In the study by Cuthbertson et al, BNP and cTnI levels on ICU admission were higher in patients with sepsis than in other ICU patients. However, neither BNP nor cTnI levels on ICU admission or at 24 h after ICU admission were predictive for outcome in the whole study group or in the sepsis subgroup. In the analysis by Roch and coworkers, both NT-pro-BNP and cTnI levels were higher in nonsurvivors compared to survivors. However, only NT-pro-BNP level was a significant predictor of ICU death. A recent study in 57 patients with severe sepsis found a fairly good correlation between NT-proBNP and cTnI levels (r = 0.68), which might indicate a relationship between the degree of structural myocyte damage and functional myocardial impairment.

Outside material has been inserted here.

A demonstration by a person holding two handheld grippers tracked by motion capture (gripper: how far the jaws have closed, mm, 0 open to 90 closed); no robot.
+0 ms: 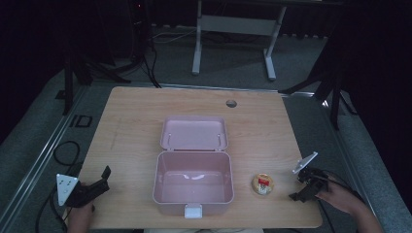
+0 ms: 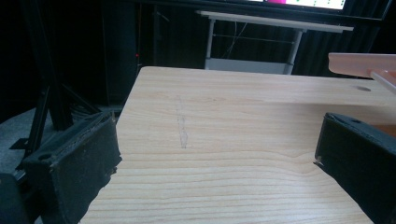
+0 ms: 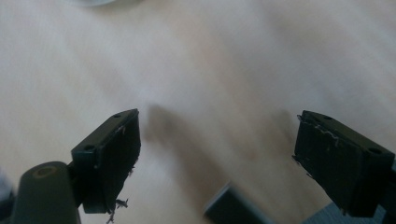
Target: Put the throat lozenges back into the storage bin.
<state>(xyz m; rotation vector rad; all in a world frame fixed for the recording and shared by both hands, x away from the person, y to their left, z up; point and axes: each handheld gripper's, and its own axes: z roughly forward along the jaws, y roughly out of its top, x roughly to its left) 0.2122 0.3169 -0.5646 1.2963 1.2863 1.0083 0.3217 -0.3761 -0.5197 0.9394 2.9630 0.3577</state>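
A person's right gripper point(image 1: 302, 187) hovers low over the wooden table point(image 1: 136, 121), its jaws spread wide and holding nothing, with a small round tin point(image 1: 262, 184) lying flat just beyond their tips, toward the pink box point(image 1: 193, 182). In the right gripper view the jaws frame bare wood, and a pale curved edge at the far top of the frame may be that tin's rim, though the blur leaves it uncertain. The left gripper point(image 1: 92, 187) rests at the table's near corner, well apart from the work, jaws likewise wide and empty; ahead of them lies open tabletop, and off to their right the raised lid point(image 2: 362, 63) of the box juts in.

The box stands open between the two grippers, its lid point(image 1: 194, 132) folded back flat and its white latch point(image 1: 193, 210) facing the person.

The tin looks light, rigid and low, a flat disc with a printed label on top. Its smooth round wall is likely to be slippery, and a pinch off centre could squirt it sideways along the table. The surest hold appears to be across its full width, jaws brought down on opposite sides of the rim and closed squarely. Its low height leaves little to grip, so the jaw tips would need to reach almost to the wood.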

Interestingly, one study revealed that in about 50% of patients with advanced CHF cTnI levels were detectable in the absence of ACS, and that patients with elevated cTnI levels had higher PCWP, cardiac index, and BNP levels, and higher mortality than cTnI-negative patients. It has been hypothesized that, in response to wall stress, intracellular signaling cascades are activated, resulting in myocyte apoptosis and thus troponin release. However, regarding the elevation of interleukin-6 both in patients with sepsis and CHF (to a lesser degree in CHF patients, however),.. troponin leakage following the up-regulation of inflammatory cytokines has to be considered as an alternative explanation.